The whole listing is to be transcribed exactly as it stands.

#### SOURCE MATERIAL

========

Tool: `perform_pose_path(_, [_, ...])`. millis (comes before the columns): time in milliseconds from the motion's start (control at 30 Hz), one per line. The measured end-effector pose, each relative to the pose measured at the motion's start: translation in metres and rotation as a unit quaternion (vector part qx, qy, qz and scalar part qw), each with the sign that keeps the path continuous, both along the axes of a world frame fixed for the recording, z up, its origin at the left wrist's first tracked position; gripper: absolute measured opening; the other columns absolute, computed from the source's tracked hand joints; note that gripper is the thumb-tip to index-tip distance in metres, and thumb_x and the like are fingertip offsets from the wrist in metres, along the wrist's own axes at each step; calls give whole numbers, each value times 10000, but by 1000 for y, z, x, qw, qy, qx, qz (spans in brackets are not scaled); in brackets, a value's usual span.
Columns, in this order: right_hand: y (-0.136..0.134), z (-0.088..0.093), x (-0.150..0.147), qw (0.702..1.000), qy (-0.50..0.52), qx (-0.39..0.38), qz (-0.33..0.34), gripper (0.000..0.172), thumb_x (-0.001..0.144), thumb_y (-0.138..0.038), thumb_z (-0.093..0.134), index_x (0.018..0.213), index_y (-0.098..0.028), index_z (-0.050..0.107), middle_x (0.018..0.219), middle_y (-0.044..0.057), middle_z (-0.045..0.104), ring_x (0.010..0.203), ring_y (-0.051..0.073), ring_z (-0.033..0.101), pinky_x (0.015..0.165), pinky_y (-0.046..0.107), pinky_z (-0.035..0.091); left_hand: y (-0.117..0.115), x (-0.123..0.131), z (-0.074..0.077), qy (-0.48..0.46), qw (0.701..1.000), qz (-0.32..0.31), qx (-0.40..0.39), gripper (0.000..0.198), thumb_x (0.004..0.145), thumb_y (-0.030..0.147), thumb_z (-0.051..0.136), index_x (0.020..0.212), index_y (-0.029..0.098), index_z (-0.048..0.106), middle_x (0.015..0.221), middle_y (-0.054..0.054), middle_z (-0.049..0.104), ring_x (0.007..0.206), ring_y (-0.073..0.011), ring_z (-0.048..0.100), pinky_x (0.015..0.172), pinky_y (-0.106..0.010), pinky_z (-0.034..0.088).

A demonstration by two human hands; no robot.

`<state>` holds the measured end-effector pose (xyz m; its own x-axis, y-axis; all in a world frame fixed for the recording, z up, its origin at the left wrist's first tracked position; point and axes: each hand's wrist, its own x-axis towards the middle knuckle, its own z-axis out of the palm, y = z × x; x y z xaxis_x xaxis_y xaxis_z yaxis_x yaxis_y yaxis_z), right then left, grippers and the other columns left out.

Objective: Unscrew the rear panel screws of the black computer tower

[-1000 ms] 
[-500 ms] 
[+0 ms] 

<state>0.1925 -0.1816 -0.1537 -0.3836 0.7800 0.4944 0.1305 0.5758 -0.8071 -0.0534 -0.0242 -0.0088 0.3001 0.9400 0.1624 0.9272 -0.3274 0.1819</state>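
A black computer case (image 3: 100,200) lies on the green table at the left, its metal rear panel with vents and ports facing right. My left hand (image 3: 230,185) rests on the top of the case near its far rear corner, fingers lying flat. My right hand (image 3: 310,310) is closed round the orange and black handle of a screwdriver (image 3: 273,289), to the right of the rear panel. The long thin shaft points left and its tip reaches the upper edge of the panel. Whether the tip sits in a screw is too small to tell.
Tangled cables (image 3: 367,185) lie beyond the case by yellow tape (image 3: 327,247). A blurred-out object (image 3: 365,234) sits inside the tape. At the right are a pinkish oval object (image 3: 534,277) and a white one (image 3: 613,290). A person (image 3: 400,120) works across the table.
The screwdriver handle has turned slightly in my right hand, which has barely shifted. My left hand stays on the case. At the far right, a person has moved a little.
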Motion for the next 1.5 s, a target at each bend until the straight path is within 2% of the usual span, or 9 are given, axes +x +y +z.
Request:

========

#### WRITTEN RESPONSE
Tool: `perform_pose_path(_, [_, ...])`. millis (comes before the columns): time in milliseconds from the motion's start (control at 30 Hz), one per line. The measured end-effector pose, each relative to the pose measured at the motion's start: translation in metres and rotation as a unit quaternion (vector part qx, qy, qz and scalar part qw), each with the sign that keeps the path continuous, both along the axes of a world frame fixed for the recording, z up, its origin at the left wrist's first tracked position; gripper: absolute measured opening; the other columns absolute, computed from the source's tracked hand joints; note that gripper is the thumb-tip to index-tip distance in metres, and thumb_x and the like are fingertip offsets from the wrist in metres, along the wrist's own axes at each step; calls give whole numbers, each value times 10000, but by 1000 for y, z, x, qw, qy, qx, qz (spans in brackets are not scaled); in brackets, a value's usual span.
Columns, in this order: right_hand: y (-0.136..0.134), z (-0.088..0.093), x (-0.150..0.147), qw (0.702..1.000), qy (-0.50..0.52), qx (-0.39..0.38), qz (-0.33..0.34), gripper (0.000..0.172), thumb_x (-0.001..0.144), thumb_y (-0.138..0.038), thumb_z (-0.093..0.134), index_x (0.018..0.213), index_y (-0.098..0.028), index_z (-0.050..0.107), middle_x (0.018..0.219), middle_y (-0.044..0.057), middle_z (-0.045..0.104), ring_x (0.010..0.203), ring_y (-0.051..0.073), ring_z (-0.033..0.101), pinky_x (0.015..0.165), pinky_y (-0.046..0.107), pinky_z (-0.035..0.091); left_hand: y (-0.117..0.115), x (-0.123..0.131), z (-0.074..0.077), qy (-0.48..0.46), qw (0.701..1.000), qz (-0.32..0.31), qx (-0.40..0.39), gripper (0.000..0.198), thumb_x (0.004..0.145), thumb_y (-0.030..0.147), thumb_z (-0.051..0.136), index_x (0.020..0.212), index_y (-0.029..0.098), index_z (-0.048..0.106), middle_x (0.015..0.221), middle_y (-0.054..0.054), middle_z (-0.049..0.104), ring_x (0.007..0.206), ring_y (-0.073..0.011), ring_z (-0.048..0.100), pinky_x (0.015..0.172), pinky_y (-0.106..0.010), pinky_z (-0.034..0.088).

A demonstration by two human hands; no robot.

`<state>` holds the measured end-effector pose (xyz m; its own x-axis, y-axis; all in a world frame fixed for the recording, z up, its origin at the left wrist's first tracked position; point and axes: each hand's wrist, its own x-axis towards the middle knuckle, its own z-axis out of the palm, y = z × x; x y z xaxis_x xaxis_y xaxis_z yaxis_x yaxis_y yaxis_z), right then left, grippers and the other columns left out.

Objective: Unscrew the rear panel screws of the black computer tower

[-1000 ms] 
[-500 ms] 
[+0 ms] 

<state>0.1925 -0.1816 -0.1537 -0.3836 0.7800 0.4944 0.1305 0.5758 -0.8071 -0.0534 -0.0242 -0.0088 0.3001 0.9400 0.1624 0.9272 -0.3274 0.1819</state>
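A black computer case (image 3: 100,200) lies on the green table at the left, its metal rear panel with vents and ports facing right. My left hand (image 3: 230,185) rests on the top of the case near its far rear corner, fingers lying flat. My right hand (image 3: 310,310) is closed round the orange and black handle of a screwdriver (image 3: 273,289), to the right of the rear panel. The long thin shaft points left and its tip reaches the upper edge of the panel. Whether the tip sits in a screw is too small to tell.
Tangled cables (image 3: 367,185) lie beyond the case by yellow tape (image 3: 327,247). A blurred-out object (image 3: 365,234) sits inside the tape. At the right are a pinkish oval object (image 3: 534,277) and a white one (image 3: 613,290). A person (image 3: 400,120) works across the table.
The screwdriver handle has turned slightly in my right hand, which has barely shifted. My left hand stays on the case. At the far right, a person has moved a little.
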Motion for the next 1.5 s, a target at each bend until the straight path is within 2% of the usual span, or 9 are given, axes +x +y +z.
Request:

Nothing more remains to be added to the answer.